Положив трубку, Серго представил Веденеева на недостроенной плотине, которую окатывают волны. Русский Инженер с большой буквы Борис Евгеньевич Веденеев… Красивый, рослый — крупный во всех смыслах человек. Благородная седина. Благородная стать. Вечный труженик. Обычно молчаливый, сосредоточенный на собственных думах, он теперь, верно, мечется от пикета к пикету, с участка на участок… Нет, не унизит себя Веденеев суетой и метаниями ни при каких обстоятельствах, хотя всем королям Лирам не вместить сейчас его скорбь и трагедию. Стоит, поди, во весь рост — прямо, на ветру, вместе с рабочими, впереди них. Думает. Сколько труда, сколько крови стоило отвоевать у своенравной реки плацдарм на скальном ее дне, уложить сюда бетон под фундамент электрической станции!..
Словно долбит голову: «Одна голова дороже тысячи рук… Днепрострой… Беда и надежда…»
Входит Тевосян. Серго откладывает недописанную статью на тумбочку к пухлой стопке просмотренных деловых бумаг, оглядывает пришедшего радостно и взволнованно. Хочет пожаловаться на судьбу, на днепровскую стихию. Да стоит ли обременять других? У Вано и без того бед хватает. Весь он — сосредоточенность, устремленность, готовность. Но, при педантичной аккуратности, галстук повязал наспех. Летняя рубашка прожжена. Конечно же главный инженер «Электростали» собственным примером учил рабочих, как вести плавки. На том его и застал вызов к начальству.
— Извини, дорогой, что от дел оторвал, — Серго разводит руками. — К сожалению, не мог на завод к тебе приехать. Садись поближе, под правое ухо. Отдохни. — Продолжает оглядывать. Наверное, Вано не слишком красив, но для него… Нет ничего красивее одержимости делом, преданности ему и высокой мечте. Припоминается рассказанное Емельяновым: когда тот входил в сталеплавильный цех крупповского завода, то слышал знакомый голос. От литейной канавы Тевосян командовал: «Зи маль ауф!», то есть «поднимай». И крановщик переставлял изложницы, повинуясь движениям руки Тевосяна. Полгода назад этот практикант не знал ни крупповских методов производства, ни немецкого языка. И вот на лучшем в миро заводе он командует плавкой. «Нет, черт возьми, мы все-таки своего добьемся! — заключал Емельянов. — Будут у нас и все необходимые заводы, и люди, способные управлять ими».

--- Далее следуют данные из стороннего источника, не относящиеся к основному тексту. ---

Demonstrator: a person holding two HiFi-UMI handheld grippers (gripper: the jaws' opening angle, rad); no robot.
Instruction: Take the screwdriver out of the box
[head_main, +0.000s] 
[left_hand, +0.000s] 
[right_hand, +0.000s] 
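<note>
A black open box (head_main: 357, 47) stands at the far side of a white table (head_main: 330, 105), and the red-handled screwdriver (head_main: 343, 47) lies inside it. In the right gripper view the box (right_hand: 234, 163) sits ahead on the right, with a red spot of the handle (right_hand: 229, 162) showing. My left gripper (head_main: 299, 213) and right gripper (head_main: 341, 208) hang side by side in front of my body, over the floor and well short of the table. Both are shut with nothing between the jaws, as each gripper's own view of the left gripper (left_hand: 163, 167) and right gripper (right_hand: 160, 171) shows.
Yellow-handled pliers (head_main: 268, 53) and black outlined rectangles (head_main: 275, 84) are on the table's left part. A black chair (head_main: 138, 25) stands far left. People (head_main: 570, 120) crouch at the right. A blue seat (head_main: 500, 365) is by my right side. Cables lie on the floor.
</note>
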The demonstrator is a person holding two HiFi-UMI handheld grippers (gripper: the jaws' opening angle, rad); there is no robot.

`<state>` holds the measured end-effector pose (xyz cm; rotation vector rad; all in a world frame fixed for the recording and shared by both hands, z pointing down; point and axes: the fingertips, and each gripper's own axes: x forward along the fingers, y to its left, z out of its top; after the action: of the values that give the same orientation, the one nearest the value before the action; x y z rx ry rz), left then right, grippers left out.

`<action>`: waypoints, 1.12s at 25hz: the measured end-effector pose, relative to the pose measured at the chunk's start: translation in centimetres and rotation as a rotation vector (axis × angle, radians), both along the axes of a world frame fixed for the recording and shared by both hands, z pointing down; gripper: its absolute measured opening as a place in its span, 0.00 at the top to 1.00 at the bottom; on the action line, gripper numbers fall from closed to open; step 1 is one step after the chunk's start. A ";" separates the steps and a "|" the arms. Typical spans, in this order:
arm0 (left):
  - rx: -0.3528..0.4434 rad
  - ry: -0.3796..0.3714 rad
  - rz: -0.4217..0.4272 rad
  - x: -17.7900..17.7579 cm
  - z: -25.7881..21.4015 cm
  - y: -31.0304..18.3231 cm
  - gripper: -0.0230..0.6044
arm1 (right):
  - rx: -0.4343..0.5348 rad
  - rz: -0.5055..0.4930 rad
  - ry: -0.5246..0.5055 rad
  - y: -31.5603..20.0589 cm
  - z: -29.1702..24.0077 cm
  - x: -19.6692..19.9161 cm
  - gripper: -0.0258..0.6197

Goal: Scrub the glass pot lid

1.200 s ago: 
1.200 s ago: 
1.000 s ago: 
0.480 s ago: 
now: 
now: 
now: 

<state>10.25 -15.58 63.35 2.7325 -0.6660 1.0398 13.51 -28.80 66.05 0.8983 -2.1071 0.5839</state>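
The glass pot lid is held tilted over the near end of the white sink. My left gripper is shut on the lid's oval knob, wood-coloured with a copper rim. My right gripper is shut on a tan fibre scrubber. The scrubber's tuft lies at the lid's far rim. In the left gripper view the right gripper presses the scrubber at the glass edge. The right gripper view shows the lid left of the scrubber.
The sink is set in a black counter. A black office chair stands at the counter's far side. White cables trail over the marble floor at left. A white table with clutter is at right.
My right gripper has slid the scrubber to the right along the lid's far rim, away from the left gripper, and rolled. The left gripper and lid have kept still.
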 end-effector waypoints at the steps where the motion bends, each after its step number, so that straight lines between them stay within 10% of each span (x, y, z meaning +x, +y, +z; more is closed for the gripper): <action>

— Кушай, дорогой «немец», — Серго пододвинул тарелку с клубникой. — С Кавказа прислали. Пожалуйста… Мне говорили, что ты был единственным из наших практикантов, кого Крупп допускал в святая святых — к работе на той электропечи, где выплавляли сталь наимудрейших марок. Его мастера шутили: «Черный Иван большой человек будет».